*HOW TO COMPLETE THIS TASK*
Everything from the line containing "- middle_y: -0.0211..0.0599" through the line containing "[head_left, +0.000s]" in the listing below should be copied exactly, and nothing more.

━━━━━━━━━━━━━━━━━━━━━━━━━━━━━━

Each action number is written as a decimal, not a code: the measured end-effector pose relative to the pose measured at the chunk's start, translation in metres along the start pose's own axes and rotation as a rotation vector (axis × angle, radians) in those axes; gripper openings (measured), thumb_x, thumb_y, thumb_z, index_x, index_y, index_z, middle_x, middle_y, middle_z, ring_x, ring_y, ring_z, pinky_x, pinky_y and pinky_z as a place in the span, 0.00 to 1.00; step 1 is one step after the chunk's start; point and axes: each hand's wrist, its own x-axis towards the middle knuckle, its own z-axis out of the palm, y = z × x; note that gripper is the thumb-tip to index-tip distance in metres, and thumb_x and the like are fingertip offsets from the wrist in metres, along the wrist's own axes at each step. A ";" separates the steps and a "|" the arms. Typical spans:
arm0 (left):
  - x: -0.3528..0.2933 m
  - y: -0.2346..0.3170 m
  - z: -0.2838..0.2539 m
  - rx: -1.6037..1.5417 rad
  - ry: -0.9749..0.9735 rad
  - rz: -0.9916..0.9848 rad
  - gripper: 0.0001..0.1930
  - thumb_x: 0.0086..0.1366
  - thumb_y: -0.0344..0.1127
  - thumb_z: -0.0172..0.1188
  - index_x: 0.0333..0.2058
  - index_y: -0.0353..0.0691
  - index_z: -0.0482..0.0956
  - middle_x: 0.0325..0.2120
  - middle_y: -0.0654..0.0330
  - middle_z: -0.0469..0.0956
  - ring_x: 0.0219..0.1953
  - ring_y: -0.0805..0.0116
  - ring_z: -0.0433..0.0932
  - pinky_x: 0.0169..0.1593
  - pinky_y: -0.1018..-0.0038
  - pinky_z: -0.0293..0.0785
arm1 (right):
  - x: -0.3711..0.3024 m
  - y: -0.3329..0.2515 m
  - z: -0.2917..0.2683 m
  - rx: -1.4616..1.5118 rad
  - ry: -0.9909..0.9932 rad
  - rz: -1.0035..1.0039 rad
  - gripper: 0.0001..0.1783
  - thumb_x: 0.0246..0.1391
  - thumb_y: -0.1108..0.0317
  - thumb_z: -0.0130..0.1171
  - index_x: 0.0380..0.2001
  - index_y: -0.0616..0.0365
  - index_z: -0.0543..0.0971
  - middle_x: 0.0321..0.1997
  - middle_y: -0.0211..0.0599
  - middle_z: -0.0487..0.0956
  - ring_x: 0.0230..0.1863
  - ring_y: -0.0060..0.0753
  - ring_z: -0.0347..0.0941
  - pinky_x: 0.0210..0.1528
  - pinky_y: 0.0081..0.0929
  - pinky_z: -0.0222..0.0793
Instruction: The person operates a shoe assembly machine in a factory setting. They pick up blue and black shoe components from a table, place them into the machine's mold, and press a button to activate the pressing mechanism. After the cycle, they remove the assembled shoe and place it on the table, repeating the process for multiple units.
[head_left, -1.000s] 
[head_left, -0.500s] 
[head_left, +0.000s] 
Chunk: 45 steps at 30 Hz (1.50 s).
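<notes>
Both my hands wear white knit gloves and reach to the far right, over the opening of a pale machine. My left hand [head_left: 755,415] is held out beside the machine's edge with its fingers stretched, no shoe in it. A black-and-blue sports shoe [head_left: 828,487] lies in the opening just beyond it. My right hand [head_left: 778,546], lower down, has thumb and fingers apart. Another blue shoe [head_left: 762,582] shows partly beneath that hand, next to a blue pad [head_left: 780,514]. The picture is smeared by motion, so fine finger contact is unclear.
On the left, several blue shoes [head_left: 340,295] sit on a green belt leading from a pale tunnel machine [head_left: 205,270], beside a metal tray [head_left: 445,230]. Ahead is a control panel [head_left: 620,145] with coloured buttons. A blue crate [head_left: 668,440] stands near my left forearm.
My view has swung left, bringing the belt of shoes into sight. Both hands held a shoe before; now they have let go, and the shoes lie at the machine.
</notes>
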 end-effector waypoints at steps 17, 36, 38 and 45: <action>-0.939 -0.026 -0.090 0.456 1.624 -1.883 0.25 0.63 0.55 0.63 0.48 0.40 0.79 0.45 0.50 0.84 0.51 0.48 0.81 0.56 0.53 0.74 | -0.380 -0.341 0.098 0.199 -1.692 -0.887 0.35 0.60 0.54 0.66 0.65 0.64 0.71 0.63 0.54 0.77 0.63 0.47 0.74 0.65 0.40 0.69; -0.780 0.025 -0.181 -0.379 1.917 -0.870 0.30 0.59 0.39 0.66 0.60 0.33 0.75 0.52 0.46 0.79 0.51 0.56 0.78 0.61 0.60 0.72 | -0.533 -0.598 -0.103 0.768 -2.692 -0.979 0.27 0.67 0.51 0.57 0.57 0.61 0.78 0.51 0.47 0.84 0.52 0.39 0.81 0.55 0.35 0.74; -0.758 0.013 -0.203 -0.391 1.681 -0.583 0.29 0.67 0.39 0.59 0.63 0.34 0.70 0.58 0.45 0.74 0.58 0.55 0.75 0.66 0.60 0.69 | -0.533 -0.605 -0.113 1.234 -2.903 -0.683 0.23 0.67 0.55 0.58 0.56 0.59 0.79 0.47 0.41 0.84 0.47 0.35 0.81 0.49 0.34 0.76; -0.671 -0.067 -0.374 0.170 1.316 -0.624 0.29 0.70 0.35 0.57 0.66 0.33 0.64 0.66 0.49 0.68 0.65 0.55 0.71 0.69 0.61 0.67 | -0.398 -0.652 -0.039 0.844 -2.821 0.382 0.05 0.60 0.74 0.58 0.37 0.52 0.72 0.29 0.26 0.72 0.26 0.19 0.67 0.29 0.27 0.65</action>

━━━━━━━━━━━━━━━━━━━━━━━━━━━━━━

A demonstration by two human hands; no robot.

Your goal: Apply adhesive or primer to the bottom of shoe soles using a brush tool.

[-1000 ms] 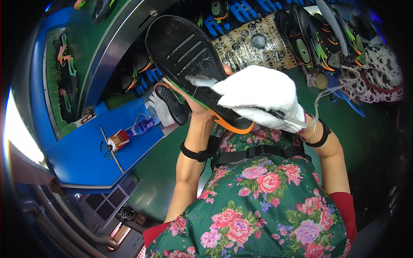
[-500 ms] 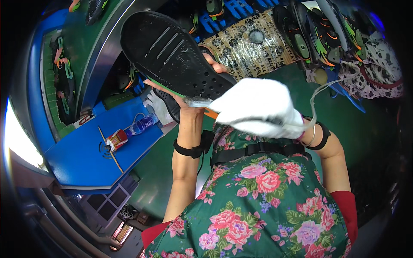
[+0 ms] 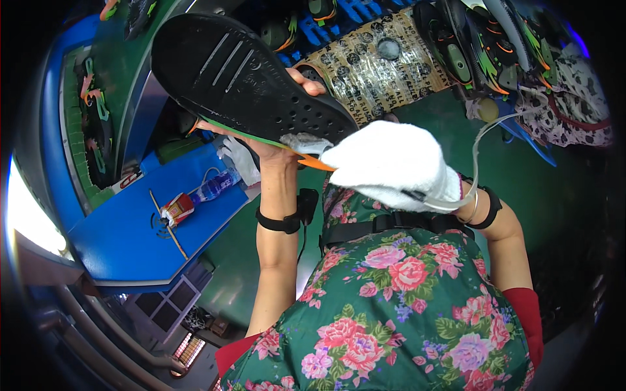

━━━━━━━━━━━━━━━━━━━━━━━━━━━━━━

*OUTPUT FOR THIS TASK*
  - middle_y: -0.0211..0.0599
  - middle_z: -0.0487..0.0956
  - ring_x: 0.0230..0.1863
  - ring_y: -0.0060..0.0753
  - ring_z: -0.0347..0.0941
  - pinky_x: 0.0210..0.1528
  - pinky_y: 0.0081..0.0929
  - pinky_z: -0.0222..0.0793
Instruction: The person operates a shoe assembly machine in a factory setting. They pick up blue and black shoe components from a table, place them into the machine's mold, and press a button to activate the pressing mechanism. After the cycle, they remove the assembled shoe and place it on the table, repeating the process for multiple units.
[head_left, -1.000s] 
[head_left, -0.500s] 
[head_left, +0.000s] 

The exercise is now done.